Tuesday, July 17, 2018

Mom's Clematis

For 12 years, I've tended the clematis that was my mother's.  She planted it here when she first moved in, and loved the deep, vibrant, violet flowers that climbed up a little lattice. 
Flowers growing outside were a big deal to Mom.  She wasn't good with plants.  We learned never to give her houseplants, and if we gave her bouquets for special occasions, we could be sure to find them perfectly (kind of) preserved, still in their vase weeks later.  She took an interest in plants when she moved up here, and some of her plants remain.  I really dislike "red hot pokers" but can't bring myself to tear them out. There were several things here that she loved, but the clematis was "her color."
 
When I got here, it barely bloomed.  3 or 4 blossoms a year for the last 11 years, and then this year something changed.  It started climbing, and I gave it some ribbon to find its way to the porch railing.  On it went, blooming all the way.  I appreciated every single flower.
As it got closer and closer to the date that the kids were to arrive from California, I told the clematis that they were coming; to hang on. 
It's about time for them to leave.  I went out on the porch for something and saw this one lone flower left.  No more buds, and the petals are barely hanging on.  It did its job.

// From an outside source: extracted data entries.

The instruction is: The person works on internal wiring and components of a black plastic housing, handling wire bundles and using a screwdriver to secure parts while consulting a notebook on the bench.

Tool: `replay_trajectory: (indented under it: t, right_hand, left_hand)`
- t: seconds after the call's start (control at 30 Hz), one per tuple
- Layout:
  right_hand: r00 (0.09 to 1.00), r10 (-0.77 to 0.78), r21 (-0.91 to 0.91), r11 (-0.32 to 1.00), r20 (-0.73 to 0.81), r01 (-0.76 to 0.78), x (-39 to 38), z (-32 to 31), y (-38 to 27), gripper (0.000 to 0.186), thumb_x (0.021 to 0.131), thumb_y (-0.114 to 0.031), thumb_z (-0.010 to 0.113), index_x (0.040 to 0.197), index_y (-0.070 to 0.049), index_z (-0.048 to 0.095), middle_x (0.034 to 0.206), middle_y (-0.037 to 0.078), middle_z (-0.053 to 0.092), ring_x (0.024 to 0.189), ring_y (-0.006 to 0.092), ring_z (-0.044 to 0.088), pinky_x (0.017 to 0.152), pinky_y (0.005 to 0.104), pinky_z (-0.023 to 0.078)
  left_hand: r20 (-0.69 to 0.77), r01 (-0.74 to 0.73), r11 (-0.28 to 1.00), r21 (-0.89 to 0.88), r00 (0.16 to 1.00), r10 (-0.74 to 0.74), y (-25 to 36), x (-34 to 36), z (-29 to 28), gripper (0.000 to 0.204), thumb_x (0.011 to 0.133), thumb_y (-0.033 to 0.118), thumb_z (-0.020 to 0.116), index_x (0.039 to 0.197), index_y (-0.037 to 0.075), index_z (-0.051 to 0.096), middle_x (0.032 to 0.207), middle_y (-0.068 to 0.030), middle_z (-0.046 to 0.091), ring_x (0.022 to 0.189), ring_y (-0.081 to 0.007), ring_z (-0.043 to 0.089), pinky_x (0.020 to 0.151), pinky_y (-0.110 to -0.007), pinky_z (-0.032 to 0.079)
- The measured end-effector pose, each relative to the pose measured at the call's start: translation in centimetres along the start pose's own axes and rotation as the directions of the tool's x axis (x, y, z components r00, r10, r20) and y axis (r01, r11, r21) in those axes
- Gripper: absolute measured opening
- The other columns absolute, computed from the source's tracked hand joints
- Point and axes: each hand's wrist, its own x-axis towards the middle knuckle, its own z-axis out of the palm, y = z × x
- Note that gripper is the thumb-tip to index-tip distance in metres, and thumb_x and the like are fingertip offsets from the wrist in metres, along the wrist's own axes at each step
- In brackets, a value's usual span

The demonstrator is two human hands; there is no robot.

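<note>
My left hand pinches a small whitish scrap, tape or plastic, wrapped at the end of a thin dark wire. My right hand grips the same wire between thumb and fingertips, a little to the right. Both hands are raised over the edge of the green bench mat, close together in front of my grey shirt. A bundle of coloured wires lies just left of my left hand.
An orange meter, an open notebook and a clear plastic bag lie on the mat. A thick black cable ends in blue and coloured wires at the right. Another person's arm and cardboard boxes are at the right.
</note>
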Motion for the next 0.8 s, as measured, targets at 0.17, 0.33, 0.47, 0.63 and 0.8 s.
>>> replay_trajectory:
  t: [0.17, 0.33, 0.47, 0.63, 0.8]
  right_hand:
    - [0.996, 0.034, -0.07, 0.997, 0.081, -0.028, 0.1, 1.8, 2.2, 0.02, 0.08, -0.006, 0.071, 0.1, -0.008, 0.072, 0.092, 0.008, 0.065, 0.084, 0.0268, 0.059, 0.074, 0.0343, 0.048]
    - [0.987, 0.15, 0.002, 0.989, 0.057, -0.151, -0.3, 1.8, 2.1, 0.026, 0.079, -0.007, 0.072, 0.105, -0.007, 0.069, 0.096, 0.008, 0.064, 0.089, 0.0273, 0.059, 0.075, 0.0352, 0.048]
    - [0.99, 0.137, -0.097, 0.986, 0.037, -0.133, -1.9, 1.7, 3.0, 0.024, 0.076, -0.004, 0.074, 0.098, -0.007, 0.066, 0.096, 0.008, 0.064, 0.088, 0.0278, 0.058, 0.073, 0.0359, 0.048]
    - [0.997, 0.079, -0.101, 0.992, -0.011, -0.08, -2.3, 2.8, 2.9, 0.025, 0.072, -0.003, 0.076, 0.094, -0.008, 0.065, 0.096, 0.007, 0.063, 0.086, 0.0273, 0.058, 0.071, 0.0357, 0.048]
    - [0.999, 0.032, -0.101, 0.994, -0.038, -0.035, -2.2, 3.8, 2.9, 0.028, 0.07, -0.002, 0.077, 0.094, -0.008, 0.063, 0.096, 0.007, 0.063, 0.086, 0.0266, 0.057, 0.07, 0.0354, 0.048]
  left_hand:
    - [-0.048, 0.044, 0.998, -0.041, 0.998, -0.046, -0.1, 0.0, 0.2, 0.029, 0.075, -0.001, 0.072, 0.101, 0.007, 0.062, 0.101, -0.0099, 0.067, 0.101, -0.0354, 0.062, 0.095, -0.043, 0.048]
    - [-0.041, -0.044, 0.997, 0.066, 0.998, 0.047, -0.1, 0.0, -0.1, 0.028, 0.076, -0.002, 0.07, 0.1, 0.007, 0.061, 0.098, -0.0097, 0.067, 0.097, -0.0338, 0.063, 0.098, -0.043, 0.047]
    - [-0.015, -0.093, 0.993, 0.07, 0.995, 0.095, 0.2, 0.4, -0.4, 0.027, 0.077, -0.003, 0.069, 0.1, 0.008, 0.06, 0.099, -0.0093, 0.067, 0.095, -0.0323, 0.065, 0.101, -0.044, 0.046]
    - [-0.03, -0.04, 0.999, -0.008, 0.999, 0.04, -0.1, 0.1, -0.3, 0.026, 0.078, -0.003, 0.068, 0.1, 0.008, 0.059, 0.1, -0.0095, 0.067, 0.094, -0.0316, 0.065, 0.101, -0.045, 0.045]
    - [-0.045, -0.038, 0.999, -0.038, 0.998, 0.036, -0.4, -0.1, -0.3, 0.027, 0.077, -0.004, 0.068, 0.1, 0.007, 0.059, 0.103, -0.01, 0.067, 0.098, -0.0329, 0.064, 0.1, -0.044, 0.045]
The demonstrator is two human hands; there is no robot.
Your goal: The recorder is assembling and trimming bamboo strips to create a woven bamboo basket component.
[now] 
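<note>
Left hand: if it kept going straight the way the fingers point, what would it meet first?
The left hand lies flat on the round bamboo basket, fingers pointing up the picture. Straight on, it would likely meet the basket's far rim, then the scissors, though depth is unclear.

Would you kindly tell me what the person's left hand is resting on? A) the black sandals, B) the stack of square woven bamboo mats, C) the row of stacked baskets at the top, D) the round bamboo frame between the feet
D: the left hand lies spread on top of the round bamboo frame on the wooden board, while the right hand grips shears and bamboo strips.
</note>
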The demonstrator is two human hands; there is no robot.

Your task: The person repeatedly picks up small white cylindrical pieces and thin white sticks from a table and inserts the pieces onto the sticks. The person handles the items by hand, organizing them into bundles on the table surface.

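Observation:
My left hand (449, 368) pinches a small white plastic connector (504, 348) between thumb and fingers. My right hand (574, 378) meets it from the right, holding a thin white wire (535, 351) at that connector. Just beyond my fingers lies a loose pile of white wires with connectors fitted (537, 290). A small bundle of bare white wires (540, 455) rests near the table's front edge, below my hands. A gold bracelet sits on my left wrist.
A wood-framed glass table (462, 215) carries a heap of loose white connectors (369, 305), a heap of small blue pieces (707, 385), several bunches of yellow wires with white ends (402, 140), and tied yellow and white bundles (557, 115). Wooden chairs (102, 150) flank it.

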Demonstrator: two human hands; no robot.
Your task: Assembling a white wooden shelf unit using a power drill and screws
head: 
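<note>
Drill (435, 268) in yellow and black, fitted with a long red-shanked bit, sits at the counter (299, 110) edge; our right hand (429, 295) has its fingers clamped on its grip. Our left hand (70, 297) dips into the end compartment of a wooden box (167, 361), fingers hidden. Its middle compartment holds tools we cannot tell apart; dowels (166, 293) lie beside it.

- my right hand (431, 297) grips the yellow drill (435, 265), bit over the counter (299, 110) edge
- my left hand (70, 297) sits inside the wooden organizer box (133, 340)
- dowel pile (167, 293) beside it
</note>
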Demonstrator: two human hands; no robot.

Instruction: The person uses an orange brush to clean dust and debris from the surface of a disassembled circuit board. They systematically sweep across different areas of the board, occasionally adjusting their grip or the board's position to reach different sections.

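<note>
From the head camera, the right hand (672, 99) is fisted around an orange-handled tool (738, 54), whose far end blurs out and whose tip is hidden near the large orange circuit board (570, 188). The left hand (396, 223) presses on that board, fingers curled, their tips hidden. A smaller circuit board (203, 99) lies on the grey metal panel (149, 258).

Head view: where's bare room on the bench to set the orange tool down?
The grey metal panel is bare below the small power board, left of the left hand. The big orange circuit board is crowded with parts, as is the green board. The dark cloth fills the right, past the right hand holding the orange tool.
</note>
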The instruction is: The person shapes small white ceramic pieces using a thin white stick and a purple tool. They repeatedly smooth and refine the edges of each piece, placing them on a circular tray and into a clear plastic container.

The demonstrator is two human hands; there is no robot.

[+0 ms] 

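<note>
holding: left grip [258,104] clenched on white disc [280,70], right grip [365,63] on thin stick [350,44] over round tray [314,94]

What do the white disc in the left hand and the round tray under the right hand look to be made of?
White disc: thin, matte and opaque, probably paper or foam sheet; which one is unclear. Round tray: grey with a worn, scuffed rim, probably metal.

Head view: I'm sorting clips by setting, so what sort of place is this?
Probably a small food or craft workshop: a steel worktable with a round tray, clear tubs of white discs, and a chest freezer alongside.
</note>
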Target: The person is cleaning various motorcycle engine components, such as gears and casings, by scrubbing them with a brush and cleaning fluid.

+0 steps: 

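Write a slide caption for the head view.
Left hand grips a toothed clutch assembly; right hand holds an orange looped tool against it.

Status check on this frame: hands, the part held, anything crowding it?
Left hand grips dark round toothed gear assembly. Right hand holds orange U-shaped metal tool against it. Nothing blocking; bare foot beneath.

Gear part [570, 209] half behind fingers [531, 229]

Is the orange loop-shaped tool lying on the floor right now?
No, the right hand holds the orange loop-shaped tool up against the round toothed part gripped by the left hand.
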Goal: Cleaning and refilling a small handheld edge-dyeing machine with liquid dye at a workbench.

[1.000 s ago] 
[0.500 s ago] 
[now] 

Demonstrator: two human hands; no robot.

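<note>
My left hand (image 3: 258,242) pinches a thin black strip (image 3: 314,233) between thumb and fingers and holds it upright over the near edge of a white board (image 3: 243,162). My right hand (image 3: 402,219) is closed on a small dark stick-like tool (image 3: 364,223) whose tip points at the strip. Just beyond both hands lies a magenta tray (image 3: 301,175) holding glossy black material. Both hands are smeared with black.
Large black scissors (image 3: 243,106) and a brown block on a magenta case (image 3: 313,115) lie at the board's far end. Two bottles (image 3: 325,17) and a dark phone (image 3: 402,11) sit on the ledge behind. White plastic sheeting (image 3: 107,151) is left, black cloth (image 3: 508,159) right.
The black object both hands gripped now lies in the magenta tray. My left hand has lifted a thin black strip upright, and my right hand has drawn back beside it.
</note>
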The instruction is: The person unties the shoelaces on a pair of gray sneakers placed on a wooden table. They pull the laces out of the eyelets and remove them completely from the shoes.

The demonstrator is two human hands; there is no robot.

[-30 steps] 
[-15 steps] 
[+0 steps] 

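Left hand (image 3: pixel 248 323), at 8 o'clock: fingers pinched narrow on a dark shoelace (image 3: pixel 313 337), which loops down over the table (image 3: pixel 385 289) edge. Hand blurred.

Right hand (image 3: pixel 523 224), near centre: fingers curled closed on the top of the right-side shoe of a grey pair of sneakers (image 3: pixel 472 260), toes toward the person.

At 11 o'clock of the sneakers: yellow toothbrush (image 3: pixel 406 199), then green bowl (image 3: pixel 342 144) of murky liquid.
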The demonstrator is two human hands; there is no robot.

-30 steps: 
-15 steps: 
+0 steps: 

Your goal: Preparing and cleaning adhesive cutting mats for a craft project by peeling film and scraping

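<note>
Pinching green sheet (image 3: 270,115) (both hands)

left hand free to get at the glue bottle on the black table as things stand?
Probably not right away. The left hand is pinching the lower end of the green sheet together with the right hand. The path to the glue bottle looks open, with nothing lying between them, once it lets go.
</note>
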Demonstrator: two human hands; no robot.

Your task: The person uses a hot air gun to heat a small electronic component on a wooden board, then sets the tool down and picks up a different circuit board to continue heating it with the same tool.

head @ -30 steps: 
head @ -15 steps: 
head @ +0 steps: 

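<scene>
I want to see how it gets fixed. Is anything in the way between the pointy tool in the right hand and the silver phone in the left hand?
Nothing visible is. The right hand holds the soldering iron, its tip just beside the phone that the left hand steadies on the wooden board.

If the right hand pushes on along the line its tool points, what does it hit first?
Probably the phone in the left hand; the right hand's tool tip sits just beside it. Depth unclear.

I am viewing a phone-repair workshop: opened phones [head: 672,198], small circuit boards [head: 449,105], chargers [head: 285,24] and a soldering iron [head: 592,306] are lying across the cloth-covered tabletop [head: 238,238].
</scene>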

If you knew how much these kids meant to Mom, you would be right there with me, knowing that the clematis flowers this year are from her, and she too stuck around to be with the kids.  I knew it when one of the petals drifted to the ground while I stood there looking at it.  

I'm not sure if the tears that filled my eyes were about the kids leaving, thinking about how proud she'd be of them, or the whole kit and kaboodle.  Dang flower.